Metadata-Version: 2.1
Name: datarails
Version: 0.2.3
Requires-Python: >=3.9
Description-Content-Type: text/markdown
Provides-Extra: dev
Requires-Dist: setuptools (==68.0.0) ; extra == 'dev'
Requires-Dist: build (==0.10.0) ; extra == 'dev'
Requires-Dist: python-semantic-release (==7.34.6) ; extra == 'dev'
Requires-Dist: pytest (==7.2.2) ; extra == 'dev'
Requires-Dist: black (==22.6.0) ; extra == 'dev'
Requires-Dist: isort (==5.12.0) ; extra == 'dev'
Provides-Extra: docs
Requires-Dist: mkdocs (==1.4.2) ; extra == 'docs'
Requires-Dist: mkdocstrings[python] (==0.20.0) ; extra == 'docs'
Requires-Dist: mkdocs-material (==9.1.3) ; extra == 'docs'

# datarails -- A Simple Framework for Dataframe ETL
####  -- VERSION 0.2.3 --

Datarails is a simple framework for organizing your in memory Dataframe based ETL jobs.

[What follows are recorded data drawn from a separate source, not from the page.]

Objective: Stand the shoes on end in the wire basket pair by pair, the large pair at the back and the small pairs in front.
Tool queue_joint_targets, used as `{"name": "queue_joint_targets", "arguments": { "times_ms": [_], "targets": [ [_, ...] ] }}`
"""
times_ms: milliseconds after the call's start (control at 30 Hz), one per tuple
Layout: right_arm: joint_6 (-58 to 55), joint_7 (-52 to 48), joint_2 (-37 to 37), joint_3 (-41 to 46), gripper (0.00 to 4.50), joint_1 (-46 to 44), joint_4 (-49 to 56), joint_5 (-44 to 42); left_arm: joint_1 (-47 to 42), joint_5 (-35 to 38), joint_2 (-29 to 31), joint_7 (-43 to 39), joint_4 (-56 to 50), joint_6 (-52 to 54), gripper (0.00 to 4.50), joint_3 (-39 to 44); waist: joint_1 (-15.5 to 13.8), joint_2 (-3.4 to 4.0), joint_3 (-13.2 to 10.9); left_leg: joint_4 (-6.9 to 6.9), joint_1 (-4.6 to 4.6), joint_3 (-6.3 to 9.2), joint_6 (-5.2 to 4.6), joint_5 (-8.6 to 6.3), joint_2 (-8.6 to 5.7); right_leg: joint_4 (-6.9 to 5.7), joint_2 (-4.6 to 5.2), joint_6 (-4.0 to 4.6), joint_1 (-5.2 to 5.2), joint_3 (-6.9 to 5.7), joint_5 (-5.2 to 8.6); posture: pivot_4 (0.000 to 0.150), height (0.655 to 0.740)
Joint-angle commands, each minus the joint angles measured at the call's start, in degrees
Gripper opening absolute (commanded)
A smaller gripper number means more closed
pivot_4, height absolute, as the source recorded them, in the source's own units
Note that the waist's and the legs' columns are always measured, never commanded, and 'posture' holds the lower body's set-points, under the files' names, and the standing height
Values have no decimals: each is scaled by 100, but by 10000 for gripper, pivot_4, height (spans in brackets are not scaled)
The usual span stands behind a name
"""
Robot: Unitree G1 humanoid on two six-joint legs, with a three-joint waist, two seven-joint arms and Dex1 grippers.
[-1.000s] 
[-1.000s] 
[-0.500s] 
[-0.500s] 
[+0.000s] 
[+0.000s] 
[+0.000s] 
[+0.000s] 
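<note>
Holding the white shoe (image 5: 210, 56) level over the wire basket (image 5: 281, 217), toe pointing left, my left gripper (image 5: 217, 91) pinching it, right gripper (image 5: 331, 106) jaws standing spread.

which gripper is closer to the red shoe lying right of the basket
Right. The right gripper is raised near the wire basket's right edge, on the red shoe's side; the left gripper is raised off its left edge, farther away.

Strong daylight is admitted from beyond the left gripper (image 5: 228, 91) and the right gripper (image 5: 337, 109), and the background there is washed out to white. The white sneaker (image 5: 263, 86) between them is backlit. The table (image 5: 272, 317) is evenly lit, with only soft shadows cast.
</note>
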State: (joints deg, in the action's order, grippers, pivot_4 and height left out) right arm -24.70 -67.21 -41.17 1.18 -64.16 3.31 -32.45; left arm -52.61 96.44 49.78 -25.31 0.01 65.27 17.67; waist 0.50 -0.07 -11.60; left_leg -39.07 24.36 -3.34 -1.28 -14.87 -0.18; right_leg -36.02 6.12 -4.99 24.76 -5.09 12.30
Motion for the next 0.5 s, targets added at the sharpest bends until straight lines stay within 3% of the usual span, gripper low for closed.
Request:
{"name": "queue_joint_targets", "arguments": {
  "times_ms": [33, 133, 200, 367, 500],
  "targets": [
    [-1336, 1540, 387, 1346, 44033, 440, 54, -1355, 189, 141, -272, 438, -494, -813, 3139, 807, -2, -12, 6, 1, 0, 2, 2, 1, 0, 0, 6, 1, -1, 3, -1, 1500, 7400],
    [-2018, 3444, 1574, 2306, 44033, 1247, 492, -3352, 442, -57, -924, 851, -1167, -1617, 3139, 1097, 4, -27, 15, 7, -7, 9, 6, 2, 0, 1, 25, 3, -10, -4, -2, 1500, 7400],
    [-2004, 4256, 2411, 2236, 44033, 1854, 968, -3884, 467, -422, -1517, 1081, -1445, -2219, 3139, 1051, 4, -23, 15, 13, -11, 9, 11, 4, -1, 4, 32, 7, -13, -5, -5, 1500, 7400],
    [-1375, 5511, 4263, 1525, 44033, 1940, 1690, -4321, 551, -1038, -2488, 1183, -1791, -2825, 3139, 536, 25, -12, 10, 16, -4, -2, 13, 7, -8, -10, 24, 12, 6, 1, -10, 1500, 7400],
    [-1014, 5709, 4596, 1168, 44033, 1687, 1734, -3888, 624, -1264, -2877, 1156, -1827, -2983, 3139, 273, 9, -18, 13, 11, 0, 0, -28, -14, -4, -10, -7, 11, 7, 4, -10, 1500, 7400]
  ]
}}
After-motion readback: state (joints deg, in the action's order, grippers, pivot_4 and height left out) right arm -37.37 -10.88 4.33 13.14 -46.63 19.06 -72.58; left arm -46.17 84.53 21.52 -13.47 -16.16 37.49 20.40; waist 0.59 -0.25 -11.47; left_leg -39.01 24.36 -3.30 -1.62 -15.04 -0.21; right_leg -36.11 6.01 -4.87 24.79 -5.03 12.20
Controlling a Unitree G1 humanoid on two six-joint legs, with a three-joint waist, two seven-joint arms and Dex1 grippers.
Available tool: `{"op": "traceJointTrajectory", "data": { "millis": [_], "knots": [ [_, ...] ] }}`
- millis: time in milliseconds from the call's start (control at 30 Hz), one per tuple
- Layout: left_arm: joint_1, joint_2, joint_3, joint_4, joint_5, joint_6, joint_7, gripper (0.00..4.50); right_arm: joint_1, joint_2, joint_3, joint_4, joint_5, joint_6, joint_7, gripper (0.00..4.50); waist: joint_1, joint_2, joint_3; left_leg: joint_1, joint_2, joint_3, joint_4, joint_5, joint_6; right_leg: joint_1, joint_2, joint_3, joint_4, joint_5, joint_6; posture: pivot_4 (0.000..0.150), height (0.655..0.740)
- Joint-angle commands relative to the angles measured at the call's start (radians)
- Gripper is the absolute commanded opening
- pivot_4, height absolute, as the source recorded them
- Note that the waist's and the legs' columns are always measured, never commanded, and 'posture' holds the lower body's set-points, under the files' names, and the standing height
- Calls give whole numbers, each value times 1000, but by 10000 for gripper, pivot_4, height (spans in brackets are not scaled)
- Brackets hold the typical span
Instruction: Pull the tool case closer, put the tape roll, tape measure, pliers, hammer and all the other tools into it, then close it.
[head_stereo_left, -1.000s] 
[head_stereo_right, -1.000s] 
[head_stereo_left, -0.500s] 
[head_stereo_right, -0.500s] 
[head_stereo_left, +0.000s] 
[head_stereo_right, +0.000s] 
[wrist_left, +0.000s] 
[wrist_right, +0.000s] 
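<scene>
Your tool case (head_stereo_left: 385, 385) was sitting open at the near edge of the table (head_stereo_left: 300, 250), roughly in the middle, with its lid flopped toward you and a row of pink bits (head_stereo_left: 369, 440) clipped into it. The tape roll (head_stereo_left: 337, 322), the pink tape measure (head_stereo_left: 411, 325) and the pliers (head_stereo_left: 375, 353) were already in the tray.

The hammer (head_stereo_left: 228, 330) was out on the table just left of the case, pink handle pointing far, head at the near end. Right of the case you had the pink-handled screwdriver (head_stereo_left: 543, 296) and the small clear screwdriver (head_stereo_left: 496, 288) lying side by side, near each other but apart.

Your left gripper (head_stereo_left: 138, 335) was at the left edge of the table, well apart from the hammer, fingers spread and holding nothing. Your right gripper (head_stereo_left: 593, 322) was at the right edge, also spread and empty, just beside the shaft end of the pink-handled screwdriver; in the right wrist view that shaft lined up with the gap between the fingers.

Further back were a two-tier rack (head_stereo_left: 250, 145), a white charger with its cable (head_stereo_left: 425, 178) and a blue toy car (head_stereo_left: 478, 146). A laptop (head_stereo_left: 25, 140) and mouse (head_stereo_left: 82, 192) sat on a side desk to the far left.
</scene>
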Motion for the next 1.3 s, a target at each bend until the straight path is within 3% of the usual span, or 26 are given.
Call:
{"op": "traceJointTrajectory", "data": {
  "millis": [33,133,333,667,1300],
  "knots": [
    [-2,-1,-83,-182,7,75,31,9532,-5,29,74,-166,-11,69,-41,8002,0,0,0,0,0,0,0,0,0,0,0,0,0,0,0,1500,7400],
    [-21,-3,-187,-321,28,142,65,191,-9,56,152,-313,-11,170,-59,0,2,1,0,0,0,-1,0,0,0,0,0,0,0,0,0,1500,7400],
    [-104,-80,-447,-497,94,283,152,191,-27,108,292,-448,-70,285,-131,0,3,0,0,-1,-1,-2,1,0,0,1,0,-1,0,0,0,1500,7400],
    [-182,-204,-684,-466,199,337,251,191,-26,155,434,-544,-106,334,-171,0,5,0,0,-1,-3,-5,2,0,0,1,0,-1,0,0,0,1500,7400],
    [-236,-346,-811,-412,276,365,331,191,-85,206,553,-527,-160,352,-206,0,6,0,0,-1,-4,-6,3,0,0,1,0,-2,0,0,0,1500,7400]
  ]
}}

It doesn't matter of you are using `pandas`, `spark`, `glue` or anything else
this library serves as a simple way to structure your ETL jobs so that others don't come along and have to debug your 300 line script by copy / pasting sections of it into
a jupyter notebook.

Steps are defined as classes and then passed to a step runner. All methods in the class that start with `step_` will be run in the order they are defined.
Each step has access to a `DataBox` object that can be used to store dataframes and access them by name in downstream steps.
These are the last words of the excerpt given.